The response must restate the data exactly, with nothing left out.

START Provided data

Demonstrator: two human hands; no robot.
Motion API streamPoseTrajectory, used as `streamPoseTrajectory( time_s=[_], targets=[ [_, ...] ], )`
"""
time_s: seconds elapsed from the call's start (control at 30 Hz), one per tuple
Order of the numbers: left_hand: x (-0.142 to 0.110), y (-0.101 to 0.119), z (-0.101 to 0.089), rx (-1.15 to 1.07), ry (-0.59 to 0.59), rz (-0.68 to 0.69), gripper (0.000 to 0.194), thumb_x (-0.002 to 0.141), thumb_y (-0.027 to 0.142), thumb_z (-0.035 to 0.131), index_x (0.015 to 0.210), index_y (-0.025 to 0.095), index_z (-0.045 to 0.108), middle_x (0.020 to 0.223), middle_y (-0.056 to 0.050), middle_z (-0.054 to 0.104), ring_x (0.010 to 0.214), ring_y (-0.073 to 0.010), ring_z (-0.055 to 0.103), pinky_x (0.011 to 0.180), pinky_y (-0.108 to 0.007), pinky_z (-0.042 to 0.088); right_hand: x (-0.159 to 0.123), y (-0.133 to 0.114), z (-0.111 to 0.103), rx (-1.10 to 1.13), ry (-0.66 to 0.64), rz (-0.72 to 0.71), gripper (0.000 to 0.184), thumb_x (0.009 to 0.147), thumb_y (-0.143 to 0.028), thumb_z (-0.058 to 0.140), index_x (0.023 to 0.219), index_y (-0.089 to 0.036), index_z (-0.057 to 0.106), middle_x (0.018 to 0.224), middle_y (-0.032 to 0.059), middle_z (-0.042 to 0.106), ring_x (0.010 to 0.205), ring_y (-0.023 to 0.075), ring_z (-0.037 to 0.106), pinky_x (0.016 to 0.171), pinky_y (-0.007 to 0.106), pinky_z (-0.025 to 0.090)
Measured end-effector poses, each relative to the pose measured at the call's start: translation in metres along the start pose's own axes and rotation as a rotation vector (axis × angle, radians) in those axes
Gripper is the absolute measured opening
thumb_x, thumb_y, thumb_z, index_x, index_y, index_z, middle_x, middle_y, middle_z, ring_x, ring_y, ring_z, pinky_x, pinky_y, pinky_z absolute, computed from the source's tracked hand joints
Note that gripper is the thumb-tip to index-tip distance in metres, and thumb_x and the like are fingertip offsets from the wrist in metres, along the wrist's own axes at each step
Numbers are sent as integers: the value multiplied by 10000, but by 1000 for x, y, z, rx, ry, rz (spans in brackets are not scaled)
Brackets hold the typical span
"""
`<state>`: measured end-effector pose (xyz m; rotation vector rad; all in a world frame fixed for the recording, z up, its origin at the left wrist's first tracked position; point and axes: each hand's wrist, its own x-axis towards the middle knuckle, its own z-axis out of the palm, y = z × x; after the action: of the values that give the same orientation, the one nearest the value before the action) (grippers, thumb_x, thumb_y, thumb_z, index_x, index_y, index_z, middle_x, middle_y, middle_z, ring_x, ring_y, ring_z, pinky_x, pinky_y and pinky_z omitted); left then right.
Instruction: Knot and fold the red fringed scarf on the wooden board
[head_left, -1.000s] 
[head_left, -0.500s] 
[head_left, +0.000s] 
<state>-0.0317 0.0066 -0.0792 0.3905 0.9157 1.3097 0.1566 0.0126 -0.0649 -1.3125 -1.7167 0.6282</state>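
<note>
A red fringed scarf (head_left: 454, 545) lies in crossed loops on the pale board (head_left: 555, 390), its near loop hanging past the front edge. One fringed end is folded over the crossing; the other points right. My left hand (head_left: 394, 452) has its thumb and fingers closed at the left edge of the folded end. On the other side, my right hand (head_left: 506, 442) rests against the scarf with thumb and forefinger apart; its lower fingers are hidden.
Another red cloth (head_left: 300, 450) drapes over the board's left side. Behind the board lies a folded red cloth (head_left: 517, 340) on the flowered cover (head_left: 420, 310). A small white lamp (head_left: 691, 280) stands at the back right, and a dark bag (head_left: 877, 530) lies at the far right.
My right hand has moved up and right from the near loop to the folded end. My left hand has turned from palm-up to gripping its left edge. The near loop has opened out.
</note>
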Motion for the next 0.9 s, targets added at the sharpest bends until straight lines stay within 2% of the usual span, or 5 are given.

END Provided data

Exercise answer:
Demonstrator: two human hands; no robot.
Motion API streamPoseTrajectory, used as `streamPoseTrajectory( time_s=[_], targets=[ [_, ...] ], )`
"""
time_s: seconds elapsed from the call's start (control at 30 Hz), one per tuple
Order of the numbers: left_hand: x (-0.142 to 0.110), y (-0.101 to 0.119), z (-0.101 to 0.089), rx (-1.15 to 1.07), ry (-0.59 to 0.59), rz (-0.68 to 0.69), gripper (0.000 to 0.194), thumb_x (-0.002 to 0.141), thumb_y (-0.027 to 0.142), thumb_z (-0.035 to 0.131), index_x (0.015 to 0.210), index_y (-0.025 to 0.095), index_z (-0.045 to 0.108), middle_x (0.020 to 0.223), middle_y (-0.056 to 0.050), middle_z (-0.054 to 0.104), ring_x (0.010 to 0.214), ring_y (-0.073 to 0.010), ring_z (-0.055 to 0.103), pinky_x (0.011 to 0.180), pinky_y (-0.108 to 0.007), pinky_z (-0.042 to 0.088); right_hand: x (-0.159 to 0.123), y (-0.133 to 0.114), z (-0.111 to 0.103), rx (-1.10 to 1.13), ry (-0.66 to 0.64), rz (-0.72 to 0.71), gripper (0.000 to 0.184), thumb_x (0.009 to 0.147), thumb_y (-0.143 to 0.028), thumb_z (-0.058 to 0.140), index_x (0.023 to 0.219), index_y (-0.089 to 0.036), index_z (-0.057 to 0.106), middle_x (0.018 to 0.224), middle_y (-0.032 to 0.059), middle_z (-0.042 to 0.106), ring_x (0.010 to 0.205), ring_y (-0.023 to 0.075), ring_z (-0.037 to 0.106), pinky_x (0.016 to 0.171), pinky_y (-0.007 to 0.106), pinky_z (-0.025 to 0.090)
Measured end-effector poses, each relative to the pose measured at the call's start: translation in metres along the start pose's own axes and rotation as a rotation vector (axis × angle, radians) in those axes
Gripper is the absolute measured opening
thumb_x, thumb_y, thumb_z, index_x, index_y, index_z, middle_x, middle_y, middle_z, ring_x, ring_y, ring_z, pinky_x, pinky_y, pinky_z absolute, computed from the source's tracked hand joints
Note that gripper is the thumb-tip to index-tip distance in metres, and thumb_x and the like are fingertip offsets from the wrist in metres, along the wrist's own axes at each step
Numbers are sent as integers: the value multiplied by 10000, but by 1000 for x, y, z, rx, ry, rz (spans in brackets are not scaled)
Brackets hold the typical span
"""
`<state>`: measured end-effector pose (xyz m; rotation vector rad; all in a world frame fixed for the recording, z up, its origin at the left wrist's first tracked position; point and axes: each hand's wrist, its own x-axis towards the middle knuckle, its own z-axis out of the palm, y = z × x; after the action: of the values that give the same orientation, the one nearest the value before the action) (grippers, thumb_x, thumb_y, thumb_z, index_x, index_y, index_z, middle_x, middle_y, middle_z, ring_x, ring_y, ring_z, pinky_x, pinky_y and pinky_z omitted); left then right.
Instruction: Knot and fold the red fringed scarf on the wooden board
[head_left, -1.000s] 
[head_left, -0.500s] 
[head_left, +0.000s] 
<state>-0.0317 0.0066 -0.0792 0.3905 0.9157 1.3097 0.1566 0.0126 -0.0649 -1.3125 -1.7167 0.6282</state>
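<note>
A red fringed scarf (head_left: 454, 545) lies in crossed loops on the pale board (head_left: 555, 390), its near loop hanging past the front edge. One fringed end is folded over the crossing; the other points right. My left hand (head_left: 394, 452) has its thumb and fingers closed at the left edge of the folded end. On the other side, my right hand (head_left: 506, 442) rests against the scarf with thumb and forefinger apart; its lower fingers are hidden.
Another red cloth (head_left: 300, 450) drapes over the board's left side. Behind the board lies a folded red cloth (head_left: 517, 340) on the flowered cover (head_left: 420, 310). A small white lamp (head_left: 691, 280) stands at the back right, and a dark bag (head_left: 877, 530) lies at the far right.
My right hand has moved up and right from the near loop to the folded end. My left hand has turned from palm-up to gripping its left edge. The near loop has opened out.
</note>
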Motion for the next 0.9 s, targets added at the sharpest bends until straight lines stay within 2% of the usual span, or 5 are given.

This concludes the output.